The two previously identified genes were the CD4 gene, responsible for the molecule on the surface of CD4 cells to which HIV attaches, and the CCR5 gene, responsible for the CCR5 coreceptor, which most HIV requires to enter the immune cell.

The researchers also found two enzymes, known as TPST2 and SLC35B2, that modify the CCR5 coreceptor in order to facilitate the virus’s effort to bind to it. The new gene they identified, called ALCAM, helps CD4 cells stick to one another, which aids in the transmission of HIV from cell to cell.
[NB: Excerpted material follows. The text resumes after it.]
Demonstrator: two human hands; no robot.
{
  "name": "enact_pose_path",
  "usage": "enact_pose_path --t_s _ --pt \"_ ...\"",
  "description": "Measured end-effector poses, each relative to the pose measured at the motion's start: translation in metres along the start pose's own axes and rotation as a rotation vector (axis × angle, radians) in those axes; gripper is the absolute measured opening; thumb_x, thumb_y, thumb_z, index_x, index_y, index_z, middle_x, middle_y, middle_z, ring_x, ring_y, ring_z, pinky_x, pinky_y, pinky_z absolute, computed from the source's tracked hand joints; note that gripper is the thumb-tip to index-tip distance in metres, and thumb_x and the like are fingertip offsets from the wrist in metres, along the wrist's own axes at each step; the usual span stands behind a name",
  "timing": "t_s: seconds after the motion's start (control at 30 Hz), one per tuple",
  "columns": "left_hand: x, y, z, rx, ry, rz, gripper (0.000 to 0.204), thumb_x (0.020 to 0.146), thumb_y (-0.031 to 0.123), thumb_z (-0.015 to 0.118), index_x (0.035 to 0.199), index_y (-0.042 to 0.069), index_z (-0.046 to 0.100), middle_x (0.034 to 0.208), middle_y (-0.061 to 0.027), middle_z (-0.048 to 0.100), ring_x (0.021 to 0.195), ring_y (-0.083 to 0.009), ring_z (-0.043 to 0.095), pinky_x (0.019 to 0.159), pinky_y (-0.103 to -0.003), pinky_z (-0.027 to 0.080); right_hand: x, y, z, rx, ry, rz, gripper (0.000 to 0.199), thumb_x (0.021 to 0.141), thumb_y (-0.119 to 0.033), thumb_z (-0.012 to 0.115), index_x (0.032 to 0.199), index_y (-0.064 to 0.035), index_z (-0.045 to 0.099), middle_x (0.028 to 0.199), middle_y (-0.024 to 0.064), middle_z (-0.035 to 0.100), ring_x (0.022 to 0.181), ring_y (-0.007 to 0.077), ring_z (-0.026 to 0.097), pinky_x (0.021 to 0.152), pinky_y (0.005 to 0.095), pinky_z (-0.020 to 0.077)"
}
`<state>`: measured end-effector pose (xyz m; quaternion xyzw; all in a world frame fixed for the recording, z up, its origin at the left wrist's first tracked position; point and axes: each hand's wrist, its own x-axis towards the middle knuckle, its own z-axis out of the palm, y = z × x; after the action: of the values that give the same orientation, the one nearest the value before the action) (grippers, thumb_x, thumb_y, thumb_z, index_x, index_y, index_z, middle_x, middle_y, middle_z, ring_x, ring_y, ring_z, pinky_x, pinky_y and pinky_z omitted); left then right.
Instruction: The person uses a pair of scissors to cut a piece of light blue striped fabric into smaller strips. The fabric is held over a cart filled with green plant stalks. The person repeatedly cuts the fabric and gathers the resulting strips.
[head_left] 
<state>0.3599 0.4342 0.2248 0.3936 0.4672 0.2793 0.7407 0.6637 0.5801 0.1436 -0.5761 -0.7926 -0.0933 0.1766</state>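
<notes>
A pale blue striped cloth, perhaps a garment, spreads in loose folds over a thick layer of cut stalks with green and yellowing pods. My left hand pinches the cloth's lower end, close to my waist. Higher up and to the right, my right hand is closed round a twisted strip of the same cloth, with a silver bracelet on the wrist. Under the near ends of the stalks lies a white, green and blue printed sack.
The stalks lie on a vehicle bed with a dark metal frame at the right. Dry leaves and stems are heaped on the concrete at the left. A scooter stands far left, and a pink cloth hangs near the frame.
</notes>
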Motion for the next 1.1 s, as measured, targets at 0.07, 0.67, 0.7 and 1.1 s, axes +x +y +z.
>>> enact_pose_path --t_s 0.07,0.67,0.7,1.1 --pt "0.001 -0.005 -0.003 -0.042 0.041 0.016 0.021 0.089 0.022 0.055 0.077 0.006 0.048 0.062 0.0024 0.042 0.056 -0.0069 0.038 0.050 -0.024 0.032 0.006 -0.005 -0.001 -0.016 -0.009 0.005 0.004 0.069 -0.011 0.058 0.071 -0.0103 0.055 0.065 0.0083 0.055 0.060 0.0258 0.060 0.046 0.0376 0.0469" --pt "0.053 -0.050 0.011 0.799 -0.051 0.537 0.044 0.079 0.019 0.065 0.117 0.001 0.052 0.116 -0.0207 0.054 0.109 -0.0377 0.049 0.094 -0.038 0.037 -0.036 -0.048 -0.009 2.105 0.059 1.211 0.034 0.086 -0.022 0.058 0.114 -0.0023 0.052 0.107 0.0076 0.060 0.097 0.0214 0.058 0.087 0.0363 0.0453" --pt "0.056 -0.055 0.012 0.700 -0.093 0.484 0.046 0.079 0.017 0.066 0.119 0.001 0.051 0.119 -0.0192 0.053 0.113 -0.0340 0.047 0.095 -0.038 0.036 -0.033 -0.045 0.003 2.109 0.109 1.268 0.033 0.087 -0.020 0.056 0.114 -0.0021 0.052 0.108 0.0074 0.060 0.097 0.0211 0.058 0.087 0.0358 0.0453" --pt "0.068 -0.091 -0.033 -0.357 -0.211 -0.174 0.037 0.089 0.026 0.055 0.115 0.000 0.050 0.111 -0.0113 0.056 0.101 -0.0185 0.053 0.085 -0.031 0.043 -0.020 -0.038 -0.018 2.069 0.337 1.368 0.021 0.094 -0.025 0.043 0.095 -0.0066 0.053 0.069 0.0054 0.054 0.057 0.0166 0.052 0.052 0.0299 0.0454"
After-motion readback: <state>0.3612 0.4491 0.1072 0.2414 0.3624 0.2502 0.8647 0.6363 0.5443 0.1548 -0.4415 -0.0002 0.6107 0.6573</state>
The corresponding study’s author, Bruce Walker, MD, is the director of the Ragon Institute, which is affiliated with Harvard and the Massachusetts Institute of Technology. He says his findings set the stage for further research into whether these genes will prove good targets for future immune-based treatments and potential cures for HIV. Such immunotherapy would boost the immune system’s ability to fight the virus.

Referring to “killer” immune cells known as cytotoxic T lymphocytes (CTL), Walker says, “We are now working on gene editing of CTL to make them more effective, including enhancing their ability to traffic to sites of residual virus” in people on standard HIV treatment.